WORK INSTRUCTIONS >> From the first line to the last, reproduce the material exactly.

INPUT DATA >>
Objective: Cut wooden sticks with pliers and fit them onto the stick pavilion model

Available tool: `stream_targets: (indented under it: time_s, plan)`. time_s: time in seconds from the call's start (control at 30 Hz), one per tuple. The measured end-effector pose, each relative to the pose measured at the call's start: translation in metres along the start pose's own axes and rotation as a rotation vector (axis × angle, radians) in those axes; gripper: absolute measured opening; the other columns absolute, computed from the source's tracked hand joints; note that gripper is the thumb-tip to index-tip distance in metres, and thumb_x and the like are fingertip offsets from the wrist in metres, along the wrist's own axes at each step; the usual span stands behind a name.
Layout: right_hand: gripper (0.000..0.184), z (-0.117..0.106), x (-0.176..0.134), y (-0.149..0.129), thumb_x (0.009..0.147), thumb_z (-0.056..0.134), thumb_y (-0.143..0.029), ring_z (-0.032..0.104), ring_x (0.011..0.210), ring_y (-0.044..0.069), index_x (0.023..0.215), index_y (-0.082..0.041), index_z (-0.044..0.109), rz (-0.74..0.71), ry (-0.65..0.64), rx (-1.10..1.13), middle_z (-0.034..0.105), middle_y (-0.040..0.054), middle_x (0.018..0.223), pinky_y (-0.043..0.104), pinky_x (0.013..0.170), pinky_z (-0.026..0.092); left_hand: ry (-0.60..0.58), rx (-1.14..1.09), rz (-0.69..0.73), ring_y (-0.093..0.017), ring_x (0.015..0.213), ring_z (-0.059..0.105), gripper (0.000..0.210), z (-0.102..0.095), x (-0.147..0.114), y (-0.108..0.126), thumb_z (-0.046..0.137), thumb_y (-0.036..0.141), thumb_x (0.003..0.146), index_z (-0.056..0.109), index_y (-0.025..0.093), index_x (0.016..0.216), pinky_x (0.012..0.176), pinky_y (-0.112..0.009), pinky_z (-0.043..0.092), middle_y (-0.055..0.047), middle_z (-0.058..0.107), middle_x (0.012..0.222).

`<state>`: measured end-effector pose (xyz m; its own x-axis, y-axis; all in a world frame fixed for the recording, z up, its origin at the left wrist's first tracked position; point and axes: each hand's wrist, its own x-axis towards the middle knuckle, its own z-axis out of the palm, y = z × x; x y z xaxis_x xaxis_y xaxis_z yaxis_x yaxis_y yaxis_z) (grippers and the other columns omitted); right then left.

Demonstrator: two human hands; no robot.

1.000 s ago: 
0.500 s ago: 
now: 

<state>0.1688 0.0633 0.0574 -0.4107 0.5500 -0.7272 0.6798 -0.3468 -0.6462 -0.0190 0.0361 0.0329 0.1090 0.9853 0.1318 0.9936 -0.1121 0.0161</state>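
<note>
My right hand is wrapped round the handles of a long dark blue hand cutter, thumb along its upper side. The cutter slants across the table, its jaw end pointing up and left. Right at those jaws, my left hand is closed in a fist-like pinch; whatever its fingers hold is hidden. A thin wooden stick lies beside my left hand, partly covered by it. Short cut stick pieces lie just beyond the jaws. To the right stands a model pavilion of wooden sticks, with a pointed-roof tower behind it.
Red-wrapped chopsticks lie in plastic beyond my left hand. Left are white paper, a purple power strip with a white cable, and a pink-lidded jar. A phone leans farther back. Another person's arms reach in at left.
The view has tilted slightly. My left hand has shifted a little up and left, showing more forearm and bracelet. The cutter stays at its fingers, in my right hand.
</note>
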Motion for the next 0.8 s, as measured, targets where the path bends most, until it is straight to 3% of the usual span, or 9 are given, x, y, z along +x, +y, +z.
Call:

TASK RESULT >>
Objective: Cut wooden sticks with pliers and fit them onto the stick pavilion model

Available tool: `stream_targets: (indented under it: time_s, plan)`. time_s: time in seconds from the call's start (control at 30 Hz), one per tuple. The measured end-effector pose, each relative to the pose measured at the call's start: translation in metres along the start pose's own axes and rotation as a rotation vector (axis × angle, radians) in those axes; gripper: absolute measured opening; the other columns absolute, computed from the source's tracked hand joints; note that gripper is the thumb-tip to index-tip distance in metres, and thumb_x and the like are fingertip offsets from the wrist in metres, along the wrist's own axes at each step; the usual span stands behind a name.
Layout: right_hand: gripper (0.000..0.184), z (-0.117..0.106), x (-0.176..0.134), y (-0.149..0.129), thumb_x (0.009..0.147), thumb_z (-0.056..0.134), thumb_y (-0.143..0.029), ring_z (-0.032..0.104), ring_x (0.011..0.210), ring_y (-0.044..0.069), index_x (0.023..0.215), index_y (-0.082..0.041), index_z (-0.044..0.109), rz (-0.74..0.71), ry (-0.65..0.64), rx (-1.10..1.13), middle_z (-0.034..0.105), middle_y (-0.040..0.054), middle_x (0.018..0.223), pinky_y (-0.043..0.104), pinky_x (0.013..0.170), pinky_z (-0.026..0.092); left_hand: ry (-0.60..0.58), rx (-1.14..1.09), rz (-0.69..0.73), ring_y (-0.093..0.017), ring_x (0.015..0.213), ring_z (-0.059..0.105), gripper (0.000..0.210), z (-0.102..0.095), x (-0.147..0.114), y (-0.108..0.126), thumb_z (-0.046..0.137), thumb_y (-0.036..0.141), thumb_x (0.003..0.146), index_z (-0.056..0.109), index_y (-0.025..0.093), index_x (0.016..0.216), pinky_x (0.012..0.176), pinky_y (-0.112..0.009), pinky_z (-0.043..0.092), middle_y (-0.055..0.047), middle_z (-0.058..0.107), middle_x (0.012..0.222).

`<state>`: measured end-effector pose (xyz m; its own x-axis, y-axis; all in a world frame fixed for the recording, z up, its origin at the left wrist's first tracked position; point and axes: each hand's wrist, its own x-axis towards the middle knuckle, its own z-axis out of the palm, y = z × x; x y z xaxis_x xaxis_y xaxis_z yaxis_x yaxis_y yaxis_z) (grippers and the other columns omitted); right then left.

Demonstrator: two human hands; no robot.

1.000 s ago: 
0.500 s ago: 
now: 

<state>0.1688 0.0633 0.0574 -0.4107 0.5500 -0.7272 0.6798 -0.3468 -0.6462 -0.0190 0.0361 0.0329 0.1090 0.9853 0.1318 0.9936 -0.1121 0.0161</state>
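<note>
My right hand is wrapped round the handles of a long dark blue hand cutter, thumb along its upper side. The cutter slants across the table, its jaw end pointing up and left. Right at those jaws, my left hand is closed in a fist-like pinch; whatever its fingers hold is hidden. A thin wooden stick lies beside my left hand, partly covered by it. Short cut stick pieces lie just beyond the jaws. To the right stands a model pavilion of wooden sticks, with a pointed-roof tower behind it.
Red-wrapped chopsticks lie in plastic beyond my left hand. Left are white paper, a purple power strip with a white cable, and a pink-lidded jar. A phone leans farther back. Another person's arms reach in at left.
The view has tilted slightly. My left hand has shifted a little up and left, showing more forearm and bracelet. The cutter stays at its fingers, in my right hand.
</note>
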Motion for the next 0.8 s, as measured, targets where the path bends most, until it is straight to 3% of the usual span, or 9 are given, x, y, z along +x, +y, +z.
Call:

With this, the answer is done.